● **Work instruction**
Every line below between the line holding "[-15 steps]" and the line holding "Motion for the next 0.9", inclusive, should be repeated exactly, and all other lines omitted.

● **Input**
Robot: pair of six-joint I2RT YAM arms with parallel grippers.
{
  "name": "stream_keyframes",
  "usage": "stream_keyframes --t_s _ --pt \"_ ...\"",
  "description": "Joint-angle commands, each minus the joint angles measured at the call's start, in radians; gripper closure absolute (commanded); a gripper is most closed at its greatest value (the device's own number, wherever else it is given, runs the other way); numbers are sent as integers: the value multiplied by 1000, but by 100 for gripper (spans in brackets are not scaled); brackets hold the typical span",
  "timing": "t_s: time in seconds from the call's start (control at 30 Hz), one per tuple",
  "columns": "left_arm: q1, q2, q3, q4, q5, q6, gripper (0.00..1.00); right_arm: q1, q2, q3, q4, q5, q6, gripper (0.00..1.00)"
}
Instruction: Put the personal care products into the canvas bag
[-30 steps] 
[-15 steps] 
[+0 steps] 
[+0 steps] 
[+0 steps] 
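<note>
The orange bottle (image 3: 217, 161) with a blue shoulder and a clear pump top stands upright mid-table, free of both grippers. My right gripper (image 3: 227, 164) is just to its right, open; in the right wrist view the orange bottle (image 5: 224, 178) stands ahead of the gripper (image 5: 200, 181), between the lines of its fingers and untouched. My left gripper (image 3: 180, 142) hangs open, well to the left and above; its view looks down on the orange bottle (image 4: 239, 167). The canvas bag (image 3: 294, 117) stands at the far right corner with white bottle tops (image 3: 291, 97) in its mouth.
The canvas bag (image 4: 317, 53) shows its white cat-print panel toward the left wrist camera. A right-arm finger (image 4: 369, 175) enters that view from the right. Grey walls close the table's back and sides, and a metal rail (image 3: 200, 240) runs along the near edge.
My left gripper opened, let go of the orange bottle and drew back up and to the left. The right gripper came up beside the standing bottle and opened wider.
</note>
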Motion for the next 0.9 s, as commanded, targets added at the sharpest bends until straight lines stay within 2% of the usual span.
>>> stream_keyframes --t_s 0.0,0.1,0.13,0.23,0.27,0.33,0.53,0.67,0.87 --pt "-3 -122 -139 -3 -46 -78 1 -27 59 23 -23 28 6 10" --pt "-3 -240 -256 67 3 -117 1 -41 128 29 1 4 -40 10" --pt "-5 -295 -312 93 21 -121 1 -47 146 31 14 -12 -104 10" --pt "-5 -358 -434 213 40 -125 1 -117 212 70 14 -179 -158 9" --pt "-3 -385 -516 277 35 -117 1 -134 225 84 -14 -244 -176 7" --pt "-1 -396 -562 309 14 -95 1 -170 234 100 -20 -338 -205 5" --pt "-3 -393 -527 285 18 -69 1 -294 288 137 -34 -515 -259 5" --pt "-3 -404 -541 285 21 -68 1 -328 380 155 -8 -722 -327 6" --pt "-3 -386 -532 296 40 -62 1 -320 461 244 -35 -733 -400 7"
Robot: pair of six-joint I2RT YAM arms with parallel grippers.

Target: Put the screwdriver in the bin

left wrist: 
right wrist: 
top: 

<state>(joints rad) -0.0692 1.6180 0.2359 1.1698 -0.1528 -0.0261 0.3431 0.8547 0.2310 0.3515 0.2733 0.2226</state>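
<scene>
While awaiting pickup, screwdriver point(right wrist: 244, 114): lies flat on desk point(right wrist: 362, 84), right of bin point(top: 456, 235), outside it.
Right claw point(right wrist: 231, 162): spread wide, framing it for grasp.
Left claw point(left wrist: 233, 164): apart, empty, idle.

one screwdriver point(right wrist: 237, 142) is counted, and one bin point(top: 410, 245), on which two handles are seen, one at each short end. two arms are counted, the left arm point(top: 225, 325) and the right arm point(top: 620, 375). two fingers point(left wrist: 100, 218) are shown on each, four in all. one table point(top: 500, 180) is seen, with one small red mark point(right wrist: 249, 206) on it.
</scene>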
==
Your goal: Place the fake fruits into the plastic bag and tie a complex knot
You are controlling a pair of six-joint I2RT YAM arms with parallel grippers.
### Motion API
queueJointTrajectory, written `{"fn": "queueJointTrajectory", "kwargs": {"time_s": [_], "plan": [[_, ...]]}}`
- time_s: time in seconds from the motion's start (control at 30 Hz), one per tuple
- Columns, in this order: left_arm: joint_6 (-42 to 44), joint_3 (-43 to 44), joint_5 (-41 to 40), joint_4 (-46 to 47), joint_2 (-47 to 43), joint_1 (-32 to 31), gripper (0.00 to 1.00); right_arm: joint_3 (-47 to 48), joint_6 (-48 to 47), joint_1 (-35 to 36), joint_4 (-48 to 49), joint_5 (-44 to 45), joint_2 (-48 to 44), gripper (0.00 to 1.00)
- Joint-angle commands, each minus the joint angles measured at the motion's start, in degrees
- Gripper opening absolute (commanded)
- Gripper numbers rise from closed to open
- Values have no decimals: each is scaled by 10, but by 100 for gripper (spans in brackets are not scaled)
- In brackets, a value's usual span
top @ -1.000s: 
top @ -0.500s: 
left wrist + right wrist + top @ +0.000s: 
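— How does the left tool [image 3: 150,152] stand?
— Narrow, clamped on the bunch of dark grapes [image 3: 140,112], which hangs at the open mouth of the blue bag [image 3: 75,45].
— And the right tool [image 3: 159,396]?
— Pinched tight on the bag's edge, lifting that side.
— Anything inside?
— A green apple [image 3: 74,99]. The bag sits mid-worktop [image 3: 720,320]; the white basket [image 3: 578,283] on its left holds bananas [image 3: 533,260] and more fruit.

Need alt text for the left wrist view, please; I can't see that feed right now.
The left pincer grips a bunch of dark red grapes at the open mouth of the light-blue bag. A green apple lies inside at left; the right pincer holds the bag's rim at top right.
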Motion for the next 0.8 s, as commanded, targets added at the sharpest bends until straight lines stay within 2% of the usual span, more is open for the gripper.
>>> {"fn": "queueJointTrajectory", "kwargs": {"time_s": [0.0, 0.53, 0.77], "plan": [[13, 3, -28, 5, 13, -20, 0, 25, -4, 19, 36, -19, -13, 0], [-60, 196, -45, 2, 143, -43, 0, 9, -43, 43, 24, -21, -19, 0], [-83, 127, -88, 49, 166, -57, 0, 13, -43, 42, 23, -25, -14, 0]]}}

● **Answer to this problem**
[-15 steps] 
[+0 steps] 
[+0 steps] 
[+0 steps] 
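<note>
The orange bottle (image 3: 217, 161) with a blue shoulder and a clear pump top stands upright mid-table, free of both grippers. My right gripper (image 3: 227, 164) is just to its right, open; in the right wrist view the orange bottle (image 5: 224, 178) stands ahead of the gripper (image 5: 200, 181), between the lines of its fingers and untouched. My left gripper (image 3: 180, 142) hangs open, well to the left and above; its view looks down on the orange bottle (image 4: 239, 167). The canvas bag (image 3: 294, 117) stands at the far right corner with white bottle tops (image 3: 291, 97) in its mouth.
The canvas bag (image 4: 317, 53) shows its white cat-print panel toward the left wrist camera. A right-arm finger (image 4: 369, 175) enters that view from the right. Grey walls close the table's back and sides, and a metal rail (image 3: 200, 240) runs along the near edge.
My left gripper opened, let go of the orange bottle and drew back up and to the left. The right gripper came up beside the standing bottle and opened wider.
</note>
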Motion for the next 0.9 s, as commanded, targets added at the sharpest bends until straight lines stay within 2% of the usual span.

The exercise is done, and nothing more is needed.